_YOUR TASK_. Below are entries to return in full. Keep each one exact.

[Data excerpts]
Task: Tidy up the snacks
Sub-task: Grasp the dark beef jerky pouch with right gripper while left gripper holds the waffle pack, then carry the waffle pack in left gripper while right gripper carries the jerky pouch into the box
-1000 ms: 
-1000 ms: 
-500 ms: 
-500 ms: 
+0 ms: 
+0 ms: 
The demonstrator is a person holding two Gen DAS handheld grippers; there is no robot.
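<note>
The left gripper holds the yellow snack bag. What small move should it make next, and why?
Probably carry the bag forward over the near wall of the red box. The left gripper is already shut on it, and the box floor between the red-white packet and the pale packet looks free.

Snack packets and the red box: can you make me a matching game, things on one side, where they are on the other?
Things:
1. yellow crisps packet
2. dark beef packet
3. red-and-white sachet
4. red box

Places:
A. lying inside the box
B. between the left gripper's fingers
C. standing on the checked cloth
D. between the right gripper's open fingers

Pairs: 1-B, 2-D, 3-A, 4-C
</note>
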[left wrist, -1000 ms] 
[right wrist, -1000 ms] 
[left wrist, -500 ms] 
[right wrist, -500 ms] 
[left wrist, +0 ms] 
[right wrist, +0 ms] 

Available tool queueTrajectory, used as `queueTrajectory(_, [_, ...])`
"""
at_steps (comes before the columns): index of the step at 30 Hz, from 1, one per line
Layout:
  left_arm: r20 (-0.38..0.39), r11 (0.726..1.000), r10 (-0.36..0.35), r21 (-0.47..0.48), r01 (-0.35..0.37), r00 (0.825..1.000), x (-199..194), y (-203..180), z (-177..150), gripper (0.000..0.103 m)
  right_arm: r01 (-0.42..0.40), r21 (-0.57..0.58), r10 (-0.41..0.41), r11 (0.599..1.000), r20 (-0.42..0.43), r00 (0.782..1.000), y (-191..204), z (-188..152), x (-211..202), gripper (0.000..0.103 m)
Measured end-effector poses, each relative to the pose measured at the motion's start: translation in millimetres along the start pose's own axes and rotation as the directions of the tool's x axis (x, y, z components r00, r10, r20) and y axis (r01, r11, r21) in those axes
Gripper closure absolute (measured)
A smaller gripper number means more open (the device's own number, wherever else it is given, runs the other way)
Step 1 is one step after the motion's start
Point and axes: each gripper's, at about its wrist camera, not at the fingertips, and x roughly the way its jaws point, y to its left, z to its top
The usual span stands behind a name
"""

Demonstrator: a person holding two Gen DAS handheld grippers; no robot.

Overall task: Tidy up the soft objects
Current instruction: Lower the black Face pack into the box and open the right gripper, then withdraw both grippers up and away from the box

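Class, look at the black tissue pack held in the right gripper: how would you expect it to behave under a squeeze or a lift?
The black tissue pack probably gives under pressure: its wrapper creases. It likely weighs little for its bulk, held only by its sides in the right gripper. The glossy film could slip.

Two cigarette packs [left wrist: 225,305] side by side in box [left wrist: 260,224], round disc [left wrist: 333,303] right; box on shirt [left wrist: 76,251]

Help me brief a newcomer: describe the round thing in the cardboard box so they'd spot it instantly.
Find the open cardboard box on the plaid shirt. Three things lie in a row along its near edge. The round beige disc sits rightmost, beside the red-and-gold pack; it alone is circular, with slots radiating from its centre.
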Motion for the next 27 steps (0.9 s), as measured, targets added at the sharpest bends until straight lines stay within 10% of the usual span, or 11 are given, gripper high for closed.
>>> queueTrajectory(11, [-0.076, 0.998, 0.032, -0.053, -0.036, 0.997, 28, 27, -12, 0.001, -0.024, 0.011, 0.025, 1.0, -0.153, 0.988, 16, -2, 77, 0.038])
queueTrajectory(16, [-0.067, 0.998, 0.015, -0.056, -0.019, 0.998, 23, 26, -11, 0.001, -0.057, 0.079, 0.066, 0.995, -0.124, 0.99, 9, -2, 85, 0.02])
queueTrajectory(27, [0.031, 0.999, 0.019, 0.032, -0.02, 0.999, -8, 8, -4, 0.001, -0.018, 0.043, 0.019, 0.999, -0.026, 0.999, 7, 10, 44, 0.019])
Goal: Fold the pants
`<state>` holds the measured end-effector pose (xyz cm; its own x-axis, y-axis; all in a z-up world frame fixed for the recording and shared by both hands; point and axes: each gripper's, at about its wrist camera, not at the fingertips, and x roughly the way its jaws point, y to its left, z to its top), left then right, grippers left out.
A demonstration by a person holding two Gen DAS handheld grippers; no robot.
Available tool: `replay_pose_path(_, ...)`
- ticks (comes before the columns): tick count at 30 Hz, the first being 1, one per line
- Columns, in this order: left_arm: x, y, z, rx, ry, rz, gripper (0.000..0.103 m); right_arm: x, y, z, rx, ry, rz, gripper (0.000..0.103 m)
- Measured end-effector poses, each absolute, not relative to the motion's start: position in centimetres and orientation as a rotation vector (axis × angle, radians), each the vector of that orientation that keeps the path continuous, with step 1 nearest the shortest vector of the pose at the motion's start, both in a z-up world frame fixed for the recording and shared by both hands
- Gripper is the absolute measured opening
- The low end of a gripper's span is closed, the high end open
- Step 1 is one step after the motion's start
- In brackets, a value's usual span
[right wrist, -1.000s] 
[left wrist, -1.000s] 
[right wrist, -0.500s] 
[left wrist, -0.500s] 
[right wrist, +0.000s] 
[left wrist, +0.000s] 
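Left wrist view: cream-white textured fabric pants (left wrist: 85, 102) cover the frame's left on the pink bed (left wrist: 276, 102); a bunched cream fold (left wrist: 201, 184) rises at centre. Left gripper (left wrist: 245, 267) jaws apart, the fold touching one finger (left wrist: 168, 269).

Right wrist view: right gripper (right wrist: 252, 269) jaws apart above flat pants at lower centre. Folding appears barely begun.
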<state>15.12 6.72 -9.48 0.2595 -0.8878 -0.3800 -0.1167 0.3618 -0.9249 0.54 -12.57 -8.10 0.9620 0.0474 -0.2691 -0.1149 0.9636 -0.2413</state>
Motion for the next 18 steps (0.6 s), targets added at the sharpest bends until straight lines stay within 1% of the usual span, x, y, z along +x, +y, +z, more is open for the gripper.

_FINAL ANSWER_.
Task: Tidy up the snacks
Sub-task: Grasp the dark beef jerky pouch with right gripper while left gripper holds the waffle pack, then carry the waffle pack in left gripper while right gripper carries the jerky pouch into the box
-1000 ms: 
-1000 ms: 
-500 ms: 
-500 ms: 
+0 ms: 
+0 ms: 
The demonstrator is a person holding two Gen DAS handheld grippers; there is no robot.
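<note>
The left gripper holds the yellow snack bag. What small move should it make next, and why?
Probably carry the bag forward over the near wall of the red box. The left gripper is already shut on it, and the box floor between the red-white packet and the pale packet looks free.

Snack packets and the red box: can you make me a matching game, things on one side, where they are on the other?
Things:
1. yellow crisps packet
2. dark beef packet
3. red-and-white sachet
4. red box

Places:
A. lying inside the box
B. between the left gripper's fingers
C. standing on the checked cloth
D. between the right gripper's open fingers

Pairs: 1-B, 2-D, 3-A, 4-C
</note>
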[left wrist, -1000 ms] 
[right wrist, -1000 ms] 
[left wrist, -500 ms] 
[right wrist, -500 ms] 
[left wrist, +0 ms] 
[right wrist, +0 ms] 

Available tool queueTrajectory, used as `queueTrajectory(_, [_, ...])`
"""
at_steps (comes before the columns): index of the step at 30 Hz, from 1, one per line
Layout:
  left_arm: r20 (-0.38..0.39), r11 (0.726..1.000), r10 (-0.36..0.35), r21 (-0.47..0.48), r01 (-0.35..0.37), r00 (0.825..1.000), x (-199..194), y (-203..180), z (-177..150), gripper (0.000..0.103 m)
  right_arm: r01 (-0.42..0.40), r21 (-0.57..0.58), r10 (-0.41..0.41), r11 (0.599..1.000), r20 (-0.42..0.43), r00 (0.782..1.000), y (-191..204), z (-188..152), x (-211..202), gripper (0.000..0.103 m)
Measured end-effector poses, each relative to the pose measured at the motion's start: translation in millimetres along the start pose's own axes and rotation as the directions of the tool's x axis (x, y, z components r00, r10, r20) and y axis (r01, r11, r21) in those axes
Gripper closure absolute (measured)
A smaller gripper number means more open (the device's own number, wherever else it is given, runs the other way)
Step 1 is one step after the motion's start
Point and axes: each gripper's, at about its wrist camera, not at the fingertips, and x roughly the way its jaws point, y to its left, z to its top
The usual span stands behind a name
"""

Demonstrator: a person holding two Gen DAS handheld grippers; no robot.

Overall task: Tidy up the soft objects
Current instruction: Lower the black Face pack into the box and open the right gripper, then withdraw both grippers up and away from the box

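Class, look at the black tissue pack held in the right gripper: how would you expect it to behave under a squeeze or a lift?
The black tissue pack probably gives under pressure: its wrapper creases. It likely weighs little for its bulk, held only by its sides in the right gripper. The glossy film could slip.

Two cigarette packs [left wrist: 225,305] side by side in box [left wrist: 260,224], round disc [left wrist: 333,303] right; box on shirt [left wrist: 76,251]

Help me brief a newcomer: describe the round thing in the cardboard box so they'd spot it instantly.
Find the open cardboard box on the plaid shirt. Three things lie in a row along its near edge. The round beige disc sits rightmost, beside the red-and-gold pack; it alone is circular, with slots radiating from its centre.
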Motion for the next 27 steps (0.9 s), as measured, targets added at the sharpest bends until straight lines stay within 10% of the usual span, or 11 are given, gripper high for closed.
>>> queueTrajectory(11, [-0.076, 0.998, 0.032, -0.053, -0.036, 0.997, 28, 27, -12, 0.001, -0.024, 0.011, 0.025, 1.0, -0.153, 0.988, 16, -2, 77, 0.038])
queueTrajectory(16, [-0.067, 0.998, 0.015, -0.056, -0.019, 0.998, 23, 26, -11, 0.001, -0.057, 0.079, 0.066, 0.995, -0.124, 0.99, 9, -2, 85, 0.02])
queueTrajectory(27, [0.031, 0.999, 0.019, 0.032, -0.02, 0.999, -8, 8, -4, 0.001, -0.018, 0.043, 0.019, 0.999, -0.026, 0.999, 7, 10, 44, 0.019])
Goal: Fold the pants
`<state>` holds the measured end-effector pose (xyz cm; its own x-axis, y-axis; all in a z-up world frame fixed for the recording and shared by both hands; point and axes: each gripper's, at about its wrist camera, not at the fingertips, and x roughly the way its jaws point, y to its left, z to its top), left then right, grippers left out.
A demonstration by a person holding two Gen DAS handheld grippers; no robot.
Available tool: `replay_pose_path(_, ...)`
- ticks (comes before the columns): tick count at 30 Hz, the first being 1, one per line
- Columns, in this order: left_arm: x, y, z, rx, ry, rz, gripper (0.000..0.103 m); right_arm: x, y, z, rx, ry, rz, gripper (0.000..0.103 m)
- Measured end-effector poses, each absolute, not relative to the motion's start: position in centimetres and orientation as a rotation vector (axis × angle, radians), each the vector of that orientation that keeps the path continuous, with step 1 nearest the shortest vector of the pose at the motion's start, both in a z-up world frame fixed for the recording and shared by both hands
- Gripper is the absolute measured opening
- The low end of a gripper's span is closed, the high end open
- Step 1 is one step after the motion's start
- In brackets, a value's usual span
[right wrist, -1.000s] 
[left wrist, -1.000s] 
[right wrist, -0.500s] 
[left wrist, -0.500s] 
[right wrist, +0.000s] 
[left wrist, +0.000s] 
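Left wrist view: cream-white textured fabric pants (left wrist: 85, 102) cover the frame's left on the pink bed (left wrist: 276, 102); a bunched cream fold (left wrist: 201, 184) rises at centre. Left gripper (left wrist: 245, 267) jaws apart, the fold touching one finger (left wrist: 168, 269).

Right wrist view: right gripper (right wrist: 252, 269) jaws apart above flat pants at lower centre. Folding appears barely begun.
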<state>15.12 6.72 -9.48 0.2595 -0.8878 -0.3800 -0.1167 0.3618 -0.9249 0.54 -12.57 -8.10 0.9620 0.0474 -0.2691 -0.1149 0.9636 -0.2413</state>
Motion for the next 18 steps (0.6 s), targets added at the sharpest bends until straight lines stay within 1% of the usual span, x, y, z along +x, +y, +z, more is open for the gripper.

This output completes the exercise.